» **What the task requires**
Restrict the output to the lines below starting at the one that contains "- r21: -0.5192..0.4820" and ending at the one that contains "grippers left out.", and restate them word for word, both ends included.

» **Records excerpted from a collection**
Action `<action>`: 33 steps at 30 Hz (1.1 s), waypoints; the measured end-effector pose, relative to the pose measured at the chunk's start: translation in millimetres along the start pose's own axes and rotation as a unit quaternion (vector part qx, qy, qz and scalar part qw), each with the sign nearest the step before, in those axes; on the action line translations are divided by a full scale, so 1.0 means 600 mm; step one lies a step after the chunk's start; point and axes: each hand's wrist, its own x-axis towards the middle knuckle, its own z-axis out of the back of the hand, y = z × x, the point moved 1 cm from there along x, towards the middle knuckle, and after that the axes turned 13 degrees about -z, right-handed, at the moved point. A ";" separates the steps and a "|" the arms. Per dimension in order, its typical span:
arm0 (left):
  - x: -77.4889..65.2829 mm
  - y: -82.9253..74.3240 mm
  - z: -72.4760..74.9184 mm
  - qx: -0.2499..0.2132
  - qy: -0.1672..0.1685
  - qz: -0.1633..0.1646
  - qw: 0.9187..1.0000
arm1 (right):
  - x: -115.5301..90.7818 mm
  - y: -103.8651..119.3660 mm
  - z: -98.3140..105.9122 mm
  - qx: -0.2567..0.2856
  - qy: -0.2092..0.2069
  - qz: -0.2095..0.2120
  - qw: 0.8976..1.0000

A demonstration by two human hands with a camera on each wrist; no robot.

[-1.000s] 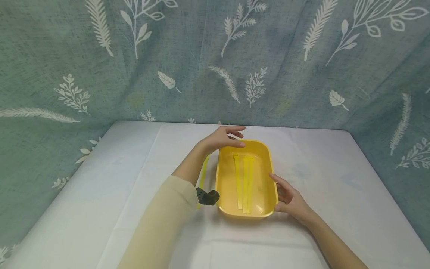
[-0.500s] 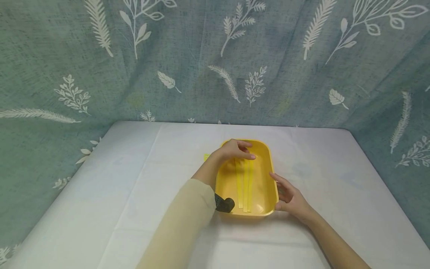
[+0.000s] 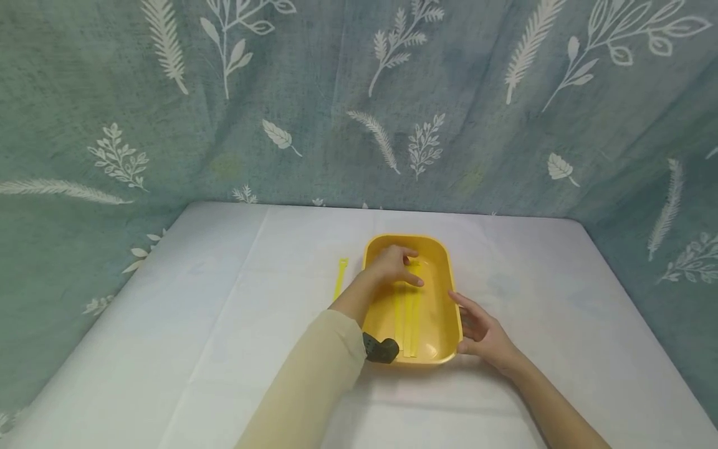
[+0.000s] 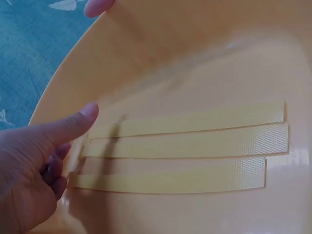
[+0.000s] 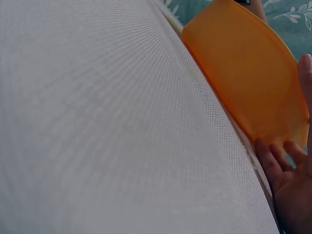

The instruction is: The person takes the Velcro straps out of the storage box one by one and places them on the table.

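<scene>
A yellow plastic tray point(image 3: 439, 315) stands lengthwise on the table. Flat yellow straps point(image 4: 195, 139), patterned at their near ends, lie side by side on its floor. My left hand point(image 3: 389, 266) is inside the tray over their far ends, thumb stretched out and fingers loosely bent. In the left wrist view its fingertips are close to the strap ends, partly hidden, and no strap is seen gripped. Against the tray's right wall rests my right hand point(image 3: 485, 337), fingers spread along the outside. Another yellow strap point(image 3: 341, 276) lies left of the tray, partly behind my left forearm.
A white cloth point(image 3: 269, 299) covers the table. Patterned blue-green fabric point(image 3: 314, 93) hangs behind and at both sides. A black wrist mount point(image 3: 381, 349) sticks out from my left sleeve point(image 3: 314, 380) over the tray's near left rim.
My left hand has moved from the tray's far left rim rightward and nearer, down into the tray over the straps. My right hand has stayed at the right wall.
</scene>
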 end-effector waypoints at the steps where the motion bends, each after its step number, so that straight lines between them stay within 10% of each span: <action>1: -0.001 0.001 -0.001 0.019 0.000 0.004 1.000 | 0.000 -0.001 -0.001 0.002 0.002 0.002 1.000; 16: -0.001 -0.004 -0.011 0.181 0.040 -0.001 0.983 | 0.000 -0.001 -0.001 0.007 0.003 0.018 1.000; 33: 0.008 -0.001 -0.018 0.128 0.017 -0.086 0.988 | 0.000 -0.003 0.000 0.005 0.005 0.015 1.000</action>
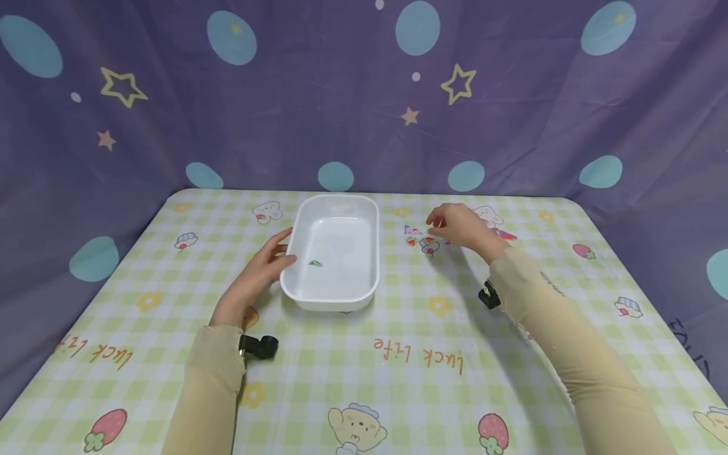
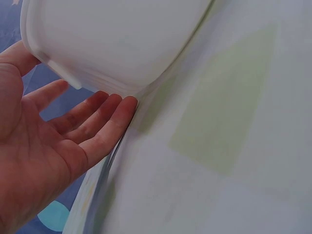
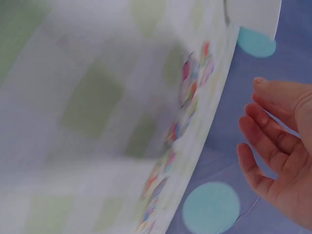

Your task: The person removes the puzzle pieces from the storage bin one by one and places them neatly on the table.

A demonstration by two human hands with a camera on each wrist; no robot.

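Observation:
My left hand [image 1: 258, 272] holds the left side of a white rectangular container [image 1: 330, 304], thumb over its rim. Its other fingers lie along the outer wall, as the left wrist view shows of the hand [image 2: 53, 136] and container [image 2: 112, 44]. One small colourful flat piece [image 1: 315, 263] lies inside on the bottom. My right hand [image 1: 461, 224] hovers above several small colourful flat pieces [image 1: 413, 230] on the table, right of the container. In the right wrist view, nothing shows between the loosely bent fingers of the hand [image 3: 280, 146], and the pieces [image 3: 187, 80] lie scattered in a band.
A table with a green checked, cartoon-printed cloth [image 1: 318, 379] spreads under everything. Behind its far edge hangs a purple curtain [image 1: 318, 114] with stars and dots. A red and purple piece [image 1: 504, 234] lies just beyond my right wrist.

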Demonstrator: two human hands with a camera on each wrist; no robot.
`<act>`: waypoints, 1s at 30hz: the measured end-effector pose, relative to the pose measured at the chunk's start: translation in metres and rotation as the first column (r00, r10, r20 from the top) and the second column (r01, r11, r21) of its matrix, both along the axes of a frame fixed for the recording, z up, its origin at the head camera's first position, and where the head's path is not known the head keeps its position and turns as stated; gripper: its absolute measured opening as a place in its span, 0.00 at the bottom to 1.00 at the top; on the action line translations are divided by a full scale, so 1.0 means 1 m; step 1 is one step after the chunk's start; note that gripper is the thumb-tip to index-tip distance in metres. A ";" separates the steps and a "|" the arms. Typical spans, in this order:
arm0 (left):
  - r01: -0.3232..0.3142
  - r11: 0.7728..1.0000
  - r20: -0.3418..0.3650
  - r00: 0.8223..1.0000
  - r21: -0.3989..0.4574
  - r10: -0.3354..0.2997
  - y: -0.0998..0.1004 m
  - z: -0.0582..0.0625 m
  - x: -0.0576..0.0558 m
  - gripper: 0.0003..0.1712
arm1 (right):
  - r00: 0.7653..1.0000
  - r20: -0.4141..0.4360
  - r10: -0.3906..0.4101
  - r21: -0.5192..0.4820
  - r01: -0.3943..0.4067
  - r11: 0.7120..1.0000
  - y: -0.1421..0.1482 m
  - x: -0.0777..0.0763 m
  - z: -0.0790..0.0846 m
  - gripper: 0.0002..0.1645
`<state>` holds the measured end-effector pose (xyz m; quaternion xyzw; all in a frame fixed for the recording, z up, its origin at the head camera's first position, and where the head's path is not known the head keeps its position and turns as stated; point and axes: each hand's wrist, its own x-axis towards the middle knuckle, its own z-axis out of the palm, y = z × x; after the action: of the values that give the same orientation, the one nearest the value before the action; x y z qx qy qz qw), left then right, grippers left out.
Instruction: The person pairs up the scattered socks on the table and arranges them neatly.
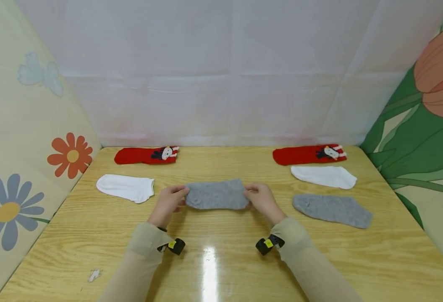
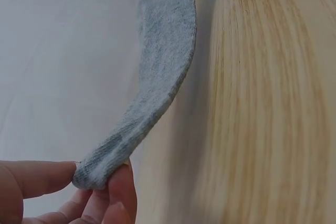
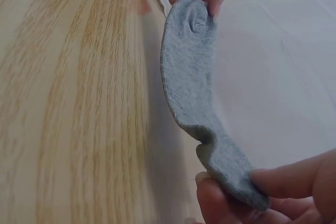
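Observation:
A grey sock (image 1: 216,194) is stretched sideways between both hands at the middle of the table. My left hand (image 1: 169,203) pinches its left end, the toe, between thumb and fingers. At the other end, my right hand (image 1: 263,200) pinches the sock near its opening. In the left wrist view the sock (image 2: 165,45) stands above the wood, with a shadow beneath it. The right wrist view shows the sock (image 3: 189,72) bending and folding close to the right fingers. A second grey sock (image 1: 332,209) lies flat to the right of my right hand.
White socks lie at left (image 1: 127,187) and right (image 1: 324,176). Red socks with a cartoon figure lie along the back edge, one at left (image 1: 138,155) and one at right (image 1: 300,154). A white cloth wall (image 1: 221,84) rises behind the table. A pale mark (image 1: 94,275) shows at front left.

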<state>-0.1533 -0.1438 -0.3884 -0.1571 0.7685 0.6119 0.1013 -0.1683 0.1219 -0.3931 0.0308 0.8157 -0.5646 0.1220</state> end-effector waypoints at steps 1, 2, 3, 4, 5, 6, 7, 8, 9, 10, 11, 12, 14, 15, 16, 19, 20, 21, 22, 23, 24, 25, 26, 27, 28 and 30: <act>-0.001 1.000 -0.003 1.000 -0.001 0.001 0.001 0.000 0.000 0.22 | 1.000 0.001 -0.004 -0.002 0.004 1.000 0.000 0.000 0.000 0.18; -0.003 1.000 -0.005 1.000 -0.001 0.003 0.002 0.000 -0.001 0.22 | 1.000 -0.001 -0.006 -0.001 0.006 1.000 0.000 0.000 -0.001 0.18; -0.004 1.000 -0.008 1.000 0.001 0.004 0.002 0.000 -0.001 0.21 | 1.000 -0.003 -0.011 0.001 0.011 1.000 0.000 0.000 -0.001 0.18; -0.006 1.000 -0.011 1.000 0.003 0.006 0.003 0.000 -0.001 0.21 | 1.000 -0.005 -0.014 0.005 0.014 1.000 0.001 -0.001 -0.002 0.18; -0.007 1.000 -0.012 1.000 0.003 0.007 0.004 0.000 -0.001 0.21 | 1.000 -0.005 -0.019 0.012 0.019 1.000 0.001 -0.001 -0.002 0.18; -0.010 1.000 -0.015 1.000 0.002 0.010 0.004 -0.001 -0.001 0.21 | 1.000 -0.007 -0.021 0.014 0.021 1.000 0.001 -0.001 -0.002 0.18; -0.012 1.000 -0.016 1.000 0.002 0.012 0.005 -0.001 -0.001 0.21 | 1.000 -0.006 -0.025 0.021 0.025 0.999 0.001 -0.001 -0.003 0.18; -0.013 1.000 -0.016 1.000 0.002 0.013 0.005 -0.002 -0.002 0.21 | 1.000 -0.008 -0.023 0.028 0.023 0.999 0.002 -0.001 -0.003 0.18; -0.015 1.000 -0.016 1.000 0.002 0.015 0.006 -0.002 -0.002 0.21 | 1.000 -0.006 -0.026 0.030 0.026 0.999 0.002 -0.001 -0.003 0.18; -0.016 1.000 -0.017 1.000 0.001 0.016 0.006 -0.002 -0.002 0.21 | 1.000 -0.005 -0.026 0.032 0.026 0.999 0.002 0.000 -0.004 0.18; -0.019 1.000 -0.018 1.000 0.000 0.019 0.007 -0.003 -0.003 0.21 | 1.000 -0.003 -0.025 0.031 0.025 0.999 0.002 0.000 -0.004 0.18; -0.021 1.000 -0.017 1.000 0.001 0.021 0.007 -0.003 -0.003 0.21 | 1.000 -0.004 -0.022 0.032 0.022 0.999 0.002 0.000 -0.004 0.18; -0.023 1.000 -0.009 1.000 0.008 0.023 0.008 -0.004 -0.004 0.20 | 1.000 -0.006 -0.020 0.034 0.020 0.999 0.002 0.001 -0.004 0.17; -0.023 1.000 -0.003 1.000 0.014 0.023 0.008 -0.004 -0.004 0.20 | 1.000 -0.006 -0.021 0.036 0.021 0.999 0.002 0.001 -0.005 0.17; -0.025 0.999 0.003 1.000 0.020 0.025 0.008 -0.004 -0.004 0.20 | 1.000 -0.008 -0.019 0.039 0.019 0.999 0.002 0.001 -0.005 0.17; -0.024 0.999 0.014 1.000 0.037 0.024 0.008 -0.003 -0.004 0.21 | 1.000 -0.013 -0.015 0.044 0.016 0.999 0.003 0.002 -0.006 0.17; -0.023 0.999 0.015 1.000 0.040 0.022 0.008 -0.003 -0.004 0.21 | 1.000 -0.015 -0.015 0.045 0.016 0.999 0.003 0.002 -0.006 0.17; -0.022 0.999 0.015 1.000 0.040 0.021 0.008 -0.004 -0.004 0.21 | 1.000 -0.013 -0.017 0.043 0.017 0.999 0.003 0.003 -0.007 0.17; -0.022 0.999 0.012 1.000 0.038 0.021 0.007 -0.004 -0.004 0.22 | 1.000 -0.015 -0.014 0.041 0.015 0.999 0.003 0.003 -0.007 0.18; -0.023 0.999 0.011 1.000 0.037 0.023 0.007 -0.004 -0.004 0.22 | 1.000 -0.013 -0.016 0.037 0.017 0.999 0.004 0.003 -0.007 0.18; -0.026 0.999 0.010 1.000 0.035 0.025 0.006 -0.004 -0.003 0.22 | 1.000 -0.013 -0.015 0.034 0.016 0.999 0.004 0.003 -0.008 0.18; -0.027 0.999 0.012 1.000 0.033 0.027 0.006 -0.005 -0.003 0.21 | 1.000 -0.012 -0.017 0.031 0.018 0.999 0.004 0.004 -0.008 0.18; -0.028 0.999 0.012 1.000 0.033 0.027 0.005 -0.005 -0.003 0.21 | 1.000 -0.010 -0.020 0.027 0.020 0.999 0.005 0.004 -0.008 0.18; -0.030 0.999 0.013 0.999 0.032 0.030 0.005 -0.006 -0.002 0.21 | 1.000 -0.009 -0.022 0.021 0.022 1.000 0.006 0.004 -0.009 0.18; -0.033 0.999 0.014 0.999 0.032 0.032 0.004 -0.006 -0.002 0.21 | 1.000 -0.010 -0.021 0.023 0.021 1.000 0.006 0.004 -0.009 0.18; -0.038 0.999 0.015 0.999 0.039 0.038 0.003 -0.006 -0.001 0.21 | 1.000 -0.011 -0.022 0.020 0.022 1.000 0.008 0.004 -0.009 0.18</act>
<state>-0.1541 -0.1407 -0.3946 -0.1741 0.7526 0.6274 0.0983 -0.1641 0.1298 -0.4025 0.0380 0.8216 -0.5578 0.1113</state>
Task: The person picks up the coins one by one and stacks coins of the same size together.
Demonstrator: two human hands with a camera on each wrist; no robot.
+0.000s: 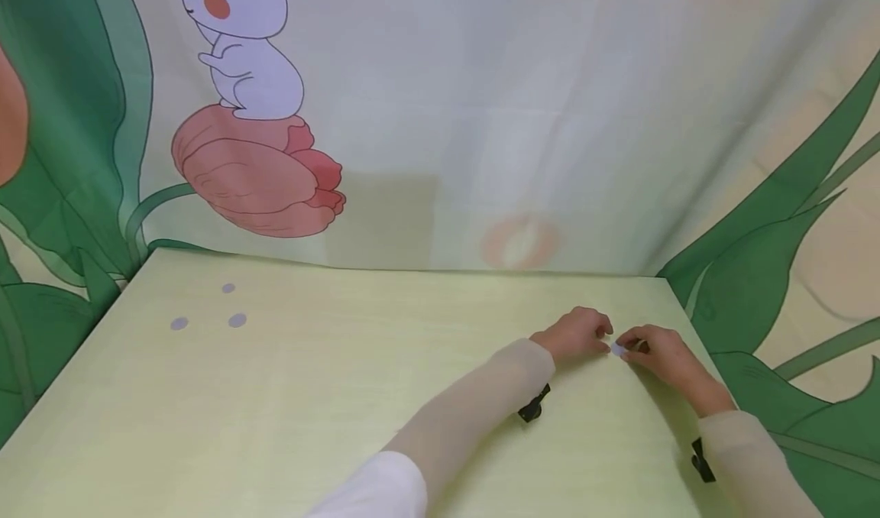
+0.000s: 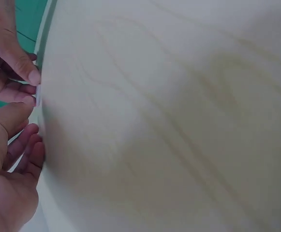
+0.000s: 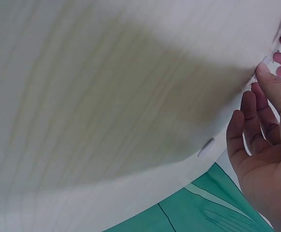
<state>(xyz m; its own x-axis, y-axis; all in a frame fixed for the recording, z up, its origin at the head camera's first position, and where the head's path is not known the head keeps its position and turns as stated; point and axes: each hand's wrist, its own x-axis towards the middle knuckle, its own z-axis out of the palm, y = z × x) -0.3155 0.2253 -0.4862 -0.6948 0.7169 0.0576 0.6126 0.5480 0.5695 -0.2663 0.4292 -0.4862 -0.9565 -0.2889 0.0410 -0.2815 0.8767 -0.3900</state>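
Observation:
A small pale lilac disc (image 1: pixel 617 349) is pinched at the fingertips of my right hand (image 1: pixel 665 354), close above the right part of the table. Just left of it is my left hand (image 1: pixel 576 335), its fingers loosely bent and the thumb tip right beside the disc. In the left wrist view a gap shows between the left thumb (image 2: pixel 20 113) and the other fingers; whether the thumb touches the disc, I cannot tell. Another pale disc (image 3: pixel 206 147) lies near the table edge below the right fingers in the right wrist view; in the head view it is not seen.
Three more lilac discs, an upper one (image 1: pixel 228 288), a left one (image 1: pixel 179 324) and a right one (image 1: pixel 237 320), lie at the table's far left. The pale wood table (image 1: pixel 309 396) ends at a printed curtain (image 1: pixel 385 121) behind and at the sides.

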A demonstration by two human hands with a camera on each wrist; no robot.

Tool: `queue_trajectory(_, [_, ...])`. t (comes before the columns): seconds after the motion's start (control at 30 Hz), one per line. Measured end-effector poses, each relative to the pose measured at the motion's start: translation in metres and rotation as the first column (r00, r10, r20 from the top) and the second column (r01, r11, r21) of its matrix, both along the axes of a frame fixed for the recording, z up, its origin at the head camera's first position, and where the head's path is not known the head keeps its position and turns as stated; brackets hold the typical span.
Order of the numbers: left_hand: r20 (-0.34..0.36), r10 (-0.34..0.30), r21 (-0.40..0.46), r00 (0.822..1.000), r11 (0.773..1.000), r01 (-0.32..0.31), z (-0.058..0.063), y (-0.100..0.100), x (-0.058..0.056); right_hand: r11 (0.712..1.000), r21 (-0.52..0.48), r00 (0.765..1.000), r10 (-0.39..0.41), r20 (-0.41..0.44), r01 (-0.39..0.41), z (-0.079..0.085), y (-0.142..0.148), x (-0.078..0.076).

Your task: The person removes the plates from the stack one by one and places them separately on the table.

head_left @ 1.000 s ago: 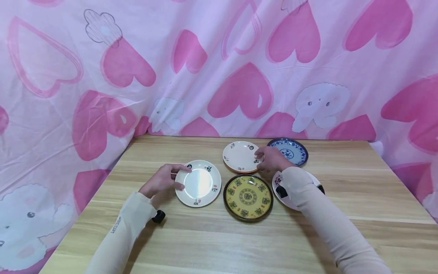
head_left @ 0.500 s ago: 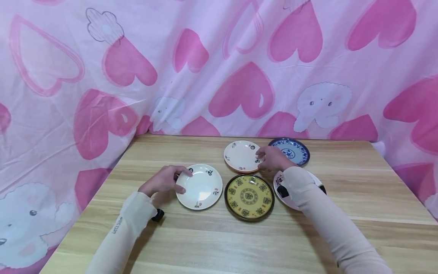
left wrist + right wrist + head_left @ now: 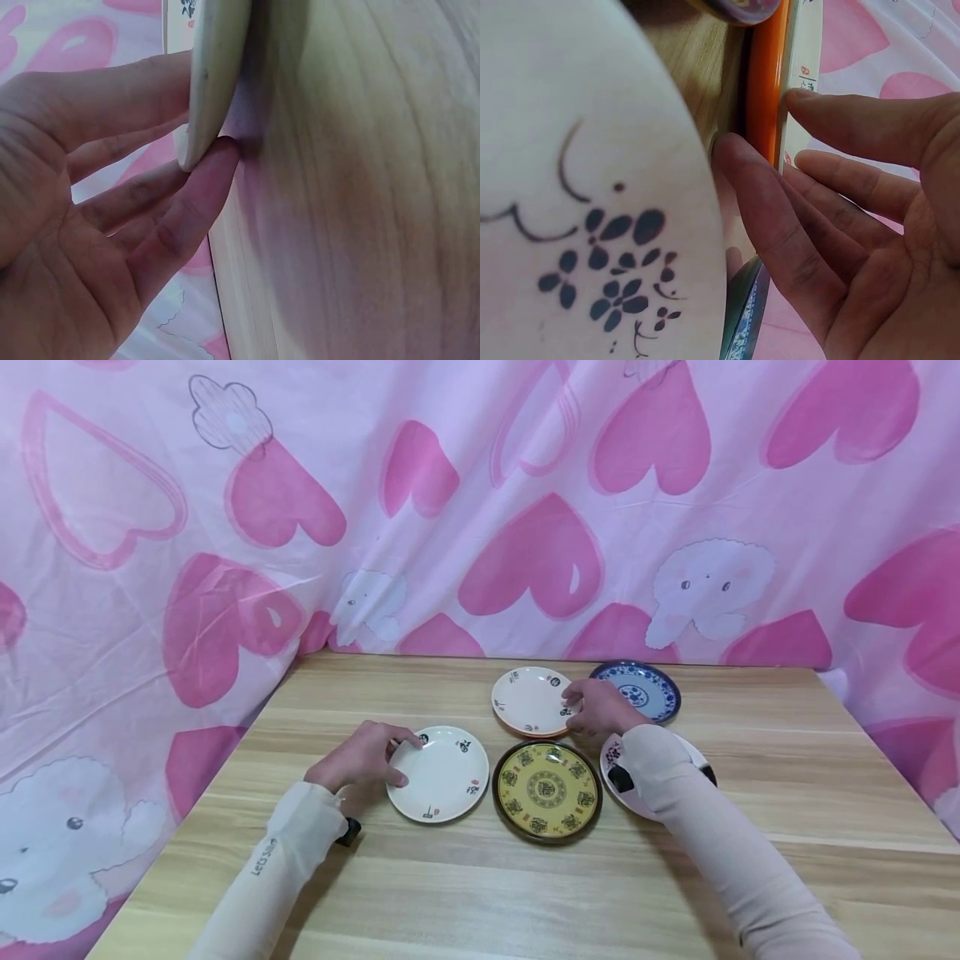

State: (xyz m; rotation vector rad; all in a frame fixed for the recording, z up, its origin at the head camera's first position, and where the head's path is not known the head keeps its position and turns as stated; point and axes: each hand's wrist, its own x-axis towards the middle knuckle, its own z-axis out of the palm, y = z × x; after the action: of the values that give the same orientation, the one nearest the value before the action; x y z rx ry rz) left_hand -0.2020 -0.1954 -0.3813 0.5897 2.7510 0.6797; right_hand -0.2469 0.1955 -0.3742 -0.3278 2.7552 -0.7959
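My left hand [image 3: 362,755] pinches the left rim of a white plate [image 3: 442,777] with small dark and red characters. Seen from the left wrist, thumb and fingers lie on either side of that plate's edge [image 3: 214,82], with a fingertip between rim and tabletop. At the back, my right hand [image 3: 597,706] grips the right edge of another white plate [image 3: 525,697]. Orange [image 3: 765,90] shows under its pale rim; whether that is its underside or a second plate, I cannot tell. In the right wrist view, thumb and fingers stand on opposite sides of this edge.
A yellow plate [image 3: 547,789] with a dark rim lies between the hands. Behind the right hand sits a blue-and-white plate [image 3: 651,689]. A white plate with dark flowers [image 3: 570,172] lies under the right wrist. A pink heart-patterned cloth [image 3: 525,560] hangs behind the wooden table [image 3: 480,902].
The white plate in my left hand has tipped flatter and shifted slightly toward me, and the glare on it has faded. My right hand keeps its hold on the back plate.
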Motion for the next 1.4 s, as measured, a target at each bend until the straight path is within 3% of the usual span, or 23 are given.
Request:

» **Solution to this task**
  - r21: -0.5192..0.4820
  - r01: -0.3943..0.4067
  - r11: 0.7120..1.0000
  - y: -0.1421..0.1482 m
  - x: -0.0777..0.0763 m
  - z: -0.0790..0.0846 m
  - gripper: 0.0002..0.1645
`<state>` holds the measured end-effector pose (xyz m; quaternion xyzw; all in a frame fixed for the recording, z up, its origin at the head camera's first position, and where the head's path is not known the head keeps its position and turns as stated; point and axes: each hand's wrist, its own x-axis towards the middle knuckle, its own z-axis out of the palm, y = z × x; after the action: of the values that give the same orientation, the one nearest the value before the action; x y z qx qy qz qw), left then right, grippers left out.

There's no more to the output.